CME reaches an audience of 97 million people in Bulgaria, Croatia, Czech Republic, Romania, Slovenia, Slovakia and Ukraine, having expanded quickly in recent years in the once-booming region now being battered by the global downturn.

Separately, CME and Time Warner’s Warner Bros unit will form a partnership to launch new stations in those seven central and eastern European markets, featuring international films and television series, including titles from Warner Bros’s library.

Monday’s news lifted CME shares 40% in Prague to trade at CZK 260 by 9:40 a.m. EDT. On Nasdaq, where CME is also traded, its shares climbed 28% to $12.75. Time Warner shares rose 2% to $8.02. The deal is expected to close by the end of the Q2.

“CME is ideally positioned over the long term as central and eastern Europe returns to significant growth and the media sector in these countries continues to evolve,” Time Warner chairman and CEO Jeff Bewkes said in a statement.

Time Warner, which is set to receive up to $9.25 billion from the spin-off of its cable unit, has said it would consider international acquisitions.

Under the deal, Time Warner will receive 19 million newly issued CME common shares, consisting of 14.5 million shares of class A stock at $12 apeice and 4.5 million shares of class B stock at $15.

Time Warner also agreed to allow CME founder and non-executive chairman Ronald S. Lauder to vote Time Warner’s shares for at least four years, subject to certain exceptions.
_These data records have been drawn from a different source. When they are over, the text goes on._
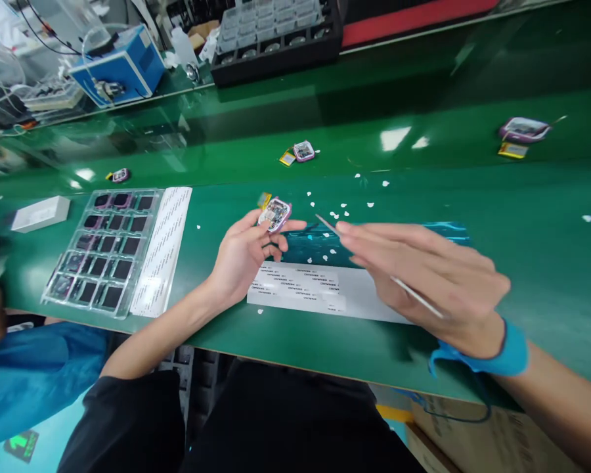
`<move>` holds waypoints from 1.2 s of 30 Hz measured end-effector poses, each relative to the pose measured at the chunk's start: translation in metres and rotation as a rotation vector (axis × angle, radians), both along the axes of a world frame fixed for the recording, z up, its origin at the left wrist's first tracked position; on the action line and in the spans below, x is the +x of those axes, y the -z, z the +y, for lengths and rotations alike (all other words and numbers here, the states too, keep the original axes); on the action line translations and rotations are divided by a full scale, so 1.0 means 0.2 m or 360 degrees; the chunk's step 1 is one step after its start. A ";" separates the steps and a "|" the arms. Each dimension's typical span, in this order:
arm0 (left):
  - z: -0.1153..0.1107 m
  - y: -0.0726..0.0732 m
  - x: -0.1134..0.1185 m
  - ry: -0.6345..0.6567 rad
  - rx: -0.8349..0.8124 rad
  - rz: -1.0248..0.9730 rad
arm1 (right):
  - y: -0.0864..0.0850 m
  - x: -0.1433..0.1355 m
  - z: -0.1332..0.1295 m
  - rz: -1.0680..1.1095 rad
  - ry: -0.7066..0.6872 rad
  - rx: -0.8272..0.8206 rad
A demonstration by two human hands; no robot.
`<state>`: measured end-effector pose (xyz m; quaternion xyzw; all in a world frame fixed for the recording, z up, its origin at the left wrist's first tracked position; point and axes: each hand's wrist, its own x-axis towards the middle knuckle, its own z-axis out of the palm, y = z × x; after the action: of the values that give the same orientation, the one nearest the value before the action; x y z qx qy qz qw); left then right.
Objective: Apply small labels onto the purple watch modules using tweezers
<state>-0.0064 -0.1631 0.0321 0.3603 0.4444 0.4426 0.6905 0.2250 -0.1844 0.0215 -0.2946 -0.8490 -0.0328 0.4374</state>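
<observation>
My left hand (243,256) holds a small purple-rimmed device (274,214) with its circuit board showing and a yellow battery (264,199) hanging off it. My right hand (433,276) grips thin metal tweezers (328,225), their tip pointing left, a short way from the device. Both hands hover over a white label sheet (315,292) and a blue film strip (374,240) on the green bench (522,276). A blue wrist strap (509,351) circles my right wrist.
A clear tray (103,253) of several dark screens lies left, beside a white perforated strip (163,246) and a white box (40,213). More purple devices (304,151) (523,129) (120,175) lie farther back. White paper bits (342,209) litter the bench. A blue-sleeved co-worker (24,378) is at left.
</observation>
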 end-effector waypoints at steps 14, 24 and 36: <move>0.02 0.14 -0.04 -0.0053 0.0269 0.0429 | 0.06 0.05 0.13 -0.0040 -0.0148 -0.0547; 0.00 0.19 -0.03 0.0115 0.0209 0.0469 | 0.10 0.07 0.17 -0.0118 -0.0143 -0.0727; -0.04 0.13 0.00 -0.0060 0.0082 0.0175 | 0.00 0.06 -0.02 -0.0429 -0.0371 -0.0244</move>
<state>-0.0064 -0.1711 0.0069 0.3933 0.4768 0.4463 0.6471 0.2371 -0.1877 0.0213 -0.2197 -0.9283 0.0435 0.2967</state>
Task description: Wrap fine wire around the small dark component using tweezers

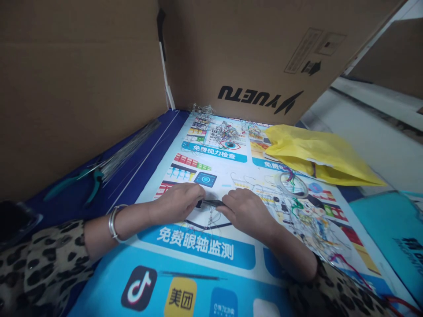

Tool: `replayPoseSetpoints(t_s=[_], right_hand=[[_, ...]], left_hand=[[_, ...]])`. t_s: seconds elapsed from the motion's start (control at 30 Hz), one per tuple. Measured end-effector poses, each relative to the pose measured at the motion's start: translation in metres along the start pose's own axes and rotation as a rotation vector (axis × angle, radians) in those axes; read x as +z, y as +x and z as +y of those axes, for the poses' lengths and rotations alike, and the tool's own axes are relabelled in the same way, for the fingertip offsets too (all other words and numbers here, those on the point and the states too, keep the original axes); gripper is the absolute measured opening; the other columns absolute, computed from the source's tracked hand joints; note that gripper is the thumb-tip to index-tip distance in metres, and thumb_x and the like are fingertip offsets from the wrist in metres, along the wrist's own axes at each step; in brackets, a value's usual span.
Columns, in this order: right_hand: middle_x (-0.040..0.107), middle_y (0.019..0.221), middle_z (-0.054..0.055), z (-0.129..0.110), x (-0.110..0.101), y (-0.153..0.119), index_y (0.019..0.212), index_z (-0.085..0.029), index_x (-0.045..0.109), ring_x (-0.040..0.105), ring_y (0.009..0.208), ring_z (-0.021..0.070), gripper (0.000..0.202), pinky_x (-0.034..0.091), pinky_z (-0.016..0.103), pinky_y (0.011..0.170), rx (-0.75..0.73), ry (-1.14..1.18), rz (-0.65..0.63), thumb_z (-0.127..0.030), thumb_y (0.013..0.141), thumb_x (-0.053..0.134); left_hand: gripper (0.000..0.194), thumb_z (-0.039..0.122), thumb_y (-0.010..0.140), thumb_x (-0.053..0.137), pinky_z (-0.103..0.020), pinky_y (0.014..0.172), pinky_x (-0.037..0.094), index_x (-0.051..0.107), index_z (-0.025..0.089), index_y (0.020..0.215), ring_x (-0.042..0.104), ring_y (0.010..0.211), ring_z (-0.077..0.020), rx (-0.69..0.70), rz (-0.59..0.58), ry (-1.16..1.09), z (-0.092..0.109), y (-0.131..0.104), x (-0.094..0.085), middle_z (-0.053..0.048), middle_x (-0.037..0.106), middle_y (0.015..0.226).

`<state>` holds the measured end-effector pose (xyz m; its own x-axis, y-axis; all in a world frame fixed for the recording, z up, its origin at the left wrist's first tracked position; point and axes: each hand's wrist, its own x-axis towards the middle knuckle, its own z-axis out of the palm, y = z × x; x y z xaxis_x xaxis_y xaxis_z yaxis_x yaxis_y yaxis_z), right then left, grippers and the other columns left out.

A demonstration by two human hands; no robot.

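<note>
Between both hands stretches a thin dark strip (213, 203), perhaps a bundle of strands; its exact kind cannot be made out. My left hand (178, 203), with a silver bangle at the wrist, pinches its left end. On the other end the fingers of my right hand (249, 212) are closed. Fine wire loops (211, 218) hang or lie just below the strip, over the printed poster sheet (145, 253). Similar dark strands (194, 276) lie on the sheet nearer to me. Loose wire pieces (244, 180) are spread beyond my right hand.
Cardboard walls (231, 53) stand at the back and left. Teal-handled pliers (95, 185) and straight wires (128, 149) lie left. Wire tangles (226, 132) sit at the back. Right are a clear ring (304, 189), a yellow bag (317, 149) and a teal bag (390, 229).
</note>
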<state>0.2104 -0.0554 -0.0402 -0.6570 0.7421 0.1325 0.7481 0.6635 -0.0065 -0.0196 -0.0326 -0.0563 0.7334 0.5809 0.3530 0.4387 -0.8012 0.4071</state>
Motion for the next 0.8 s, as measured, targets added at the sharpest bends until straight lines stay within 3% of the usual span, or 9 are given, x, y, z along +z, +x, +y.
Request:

Time Warner will get two seats on CME’s board.

CME posted a weaker than expected finish to 2008 last month and said the next two years would be difficult, with revenue from advertising likely to be flat or in single-digit decline. CME forecast Q1 revenues of $135-$145 million, down from $223 million in the first three months of 2008.

“Advertisers have been cautious with their expenditure in response to rapidly changing conditions and the strength of the dollar. As a result the Q1 of 2009 has been extremely challenging,” said Adrian Sarbu, chief operating officer of CME. CME books revenue in local currencies.

Analysts said the pairing with the global media giant would give CME a strong partner going ahead, along with strong cash proceeds from the share sale.

“It is good for both parties,” said Patrick Vyroubal, an analysts with broker Atlantik FT in Prague. He estimated the share dilution could amount to $2.50 per share. (Reuters)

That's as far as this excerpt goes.